J'ai pourtant eu un réflexe curieux. Suis aller faire un don pour une action de grâce. Un réflexe sacrificiel vissé aux tréfonds de moi qui s'est imposé comme une évidence. Et pourtant, je ne crois plus en rien d'autre qu'en l'absurdité des jours que j'aligne. Des mots aussi.
00:15 Publié dans Le blog | Lien permanent | Commentaires (8) | Envoyer cette note
04 avril 2006
Ad augusta per angusta ?
C'est la question du jour.
La vieille dame est retorde. C'est une anguille. Je l'attrape. Elle glisse. Je la saisis de nouveau. Elle se laissera capturer. Elle et moi le savons.
Je mets en place des moyens détournés. Je vaincrai. Avec la complicité de mes futurs supérieurs, que je sais déjà totalement incompétents et qui m'attendent pour cacher leurs carences. De la posture messianique considérée comme un piège. Faire le plein d'humilité. A tout prix. Professionnellement parlant.

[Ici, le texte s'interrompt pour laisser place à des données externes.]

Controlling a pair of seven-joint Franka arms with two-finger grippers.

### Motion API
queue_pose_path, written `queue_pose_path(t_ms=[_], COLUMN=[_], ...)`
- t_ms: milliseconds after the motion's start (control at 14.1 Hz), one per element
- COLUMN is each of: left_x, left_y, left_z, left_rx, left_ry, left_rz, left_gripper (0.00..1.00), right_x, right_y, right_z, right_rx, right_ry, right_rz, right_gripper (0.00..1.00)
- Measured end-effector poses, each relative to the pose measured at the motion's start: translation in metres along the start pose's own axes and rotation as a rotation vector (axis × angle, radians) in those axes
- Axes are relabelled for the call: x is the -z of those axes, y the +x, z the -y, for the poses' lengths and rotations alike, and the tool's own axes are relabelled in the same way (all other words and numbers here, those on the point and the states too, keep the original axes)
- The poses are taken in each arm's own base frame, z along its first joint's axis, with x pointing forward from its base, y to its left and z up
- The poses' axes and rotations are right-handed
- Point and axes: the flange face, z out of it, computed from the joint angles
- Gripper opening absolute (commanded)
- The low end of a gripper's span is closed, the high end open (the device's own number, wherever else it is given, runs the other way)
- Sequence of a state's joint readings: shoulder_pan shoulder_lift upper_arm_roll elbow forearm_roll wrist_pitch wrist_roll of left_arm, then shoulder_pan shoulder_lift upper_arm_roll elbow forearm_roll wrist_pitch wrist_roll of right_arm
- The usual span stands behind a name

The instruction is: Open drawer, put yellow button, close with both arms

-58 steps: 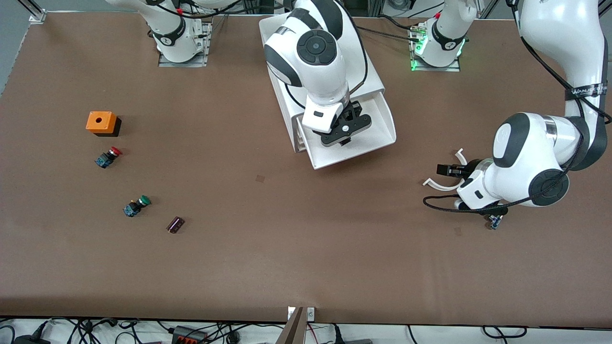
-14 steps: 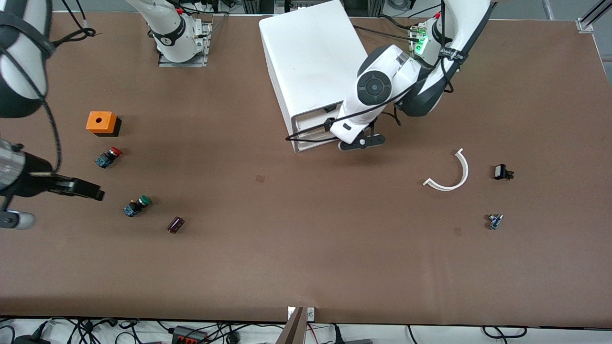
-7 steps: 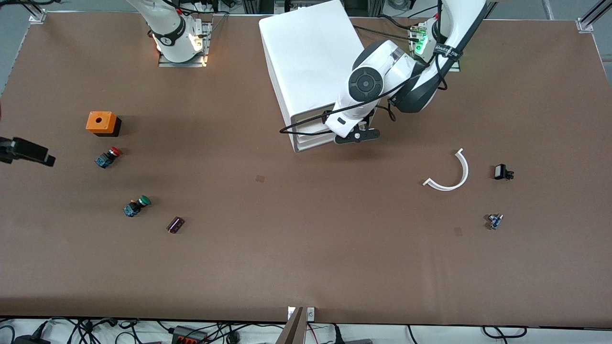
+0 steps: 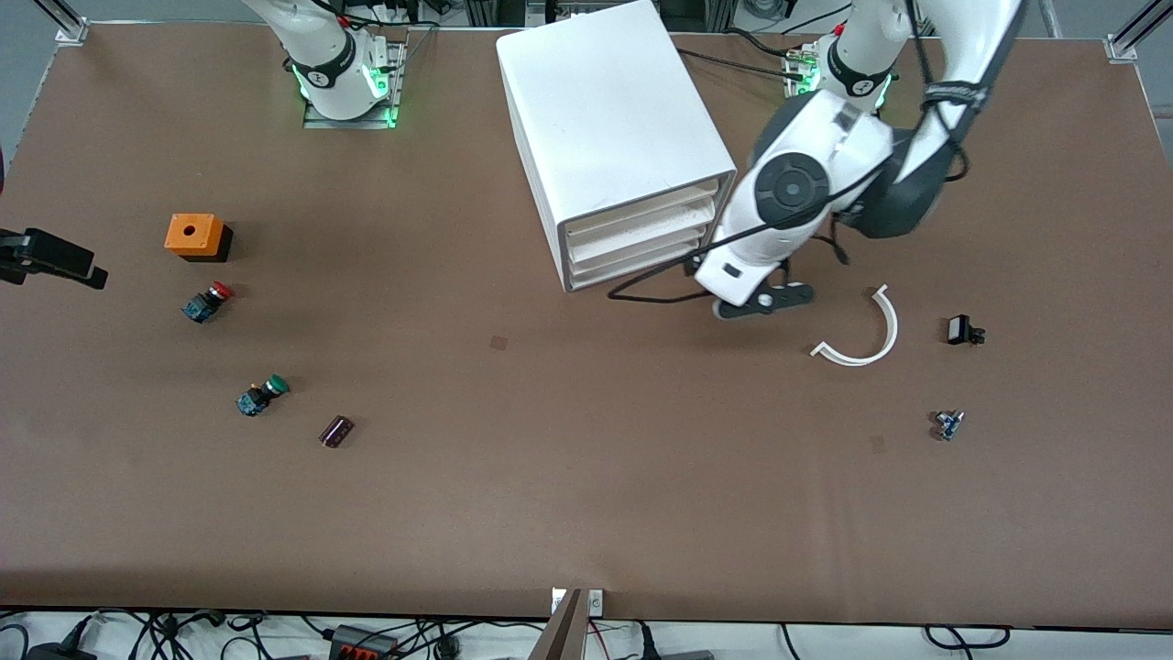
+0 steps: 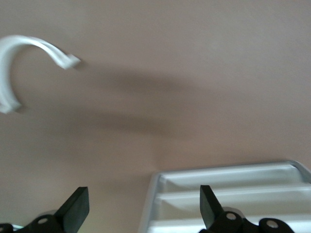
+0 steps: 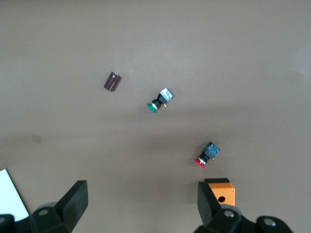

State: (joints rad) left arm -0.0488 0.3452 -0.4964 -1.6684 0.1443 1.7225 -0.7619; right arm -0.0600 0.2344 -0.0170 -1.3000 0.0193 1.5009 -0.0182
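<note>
1. Since the drawer [image 4: 641, 203] sits flush with the lower ones in the front of the white cabinet [image 4: 605, 110], the closing step looks finished, or very nearly.
2. No yellow button shows anywhere on the bench [image 4: 550, 477]. Only a red-capped button [image 4: 209, 301] and a green-capped button [image 4: 263, 394] lie toward the right arm's end, near an orange box [image 4: 194, 235]. My guess is that the yellow one is inside the shut drawer, though that cannot be checked.
3. The left end effector [image 4: 765, 302] hangs over bare bench just beside the cabinet's front corner, between it and a white curved strip [image 4: 866, 335]. Its fingers are spread and it grips nothing.
4. The right end effector [image 4: 64, 261] is over the bench edge at the right arm's end, near the orange box. It is likewise spread and empty.
5. The next move probably calls only for both arms to draw clear, perhaps after confirming that the drawer is fully seated.
</note>
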Motion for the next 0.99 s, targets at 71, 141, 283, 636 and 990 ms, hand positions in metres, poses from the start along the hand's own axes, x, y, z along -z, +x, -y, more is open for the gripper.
queue_pose_path(t_ms=[71, 141, 283, 636, 990], left_x=[0.016, 0.032, 0.062, 0.119, 0.147], left_y=[0.01, 0.019, 0.036, 0.064, 0.055], left_z=[0.016, 0.032, 0.068, 0.176, 0.274], left_rx=[-0.016, -0.039, -0.098, -0.265, -0.325], left_ry=[0.038, 0.056, 0.059, -0.044, -0.108], left_rz=[-0.026, -0.043, -0.055, -0.062, -0.161], left_gripper=[1.0, 1.0, 1.0, 1.0, 1.0], right_x=[-0.003, -0.005, -0.01, -0.015, -0.018], right_y=[-0.007, -0.016, -0.037, -0.068, -0.069], right_z=[0.002, 0.003, 0.004, 0.004, 0.004], right_rx=[0.003, 0.006, 0.007, 0.009, 0.009], right_ry=[-0.003, -0.004, -0.004, -0.006, -0.006], right_rz=[0.001, -0.004, -0.009, -0.005, 0.001], right_gripper=[1.0, 1.0, 1.0, 1.0, 1.0])
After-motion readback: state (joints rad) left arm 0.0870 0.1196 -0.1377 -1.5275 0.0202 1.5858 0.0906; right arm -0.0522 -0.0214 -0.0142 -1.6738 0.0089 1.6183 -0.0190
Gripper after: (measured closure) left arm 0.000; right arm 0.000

Sinon : le couple existe-t-il ? Je ne l'ai pas rencontré.
Puis lui, qui paraissait si fragile. Suis-je disponible ? Et à quoi. La question ne se pose pas. Il ne m'a pas vu. Je ne crois pas.
Je suis dur avec Gé.
Je suis seul.
Je ne sais plus pourquoi je suis dur. Je sais simplement que j'ai raison. Que je suis fatigué. Que je porte des parts qui ne m'appartiennent pas. Que je le pousse à la faute. Qu'il faute. Qu'il est responsable de ses fautes. Quand bien même c'est moi qui ne lui laisse pas d'autre choix que de les commettre.
Je ne sais pas si je veux être seul.
J'ai besoin d'être séduit.
Crise de spasmophilie hier en veillée. Totale panique.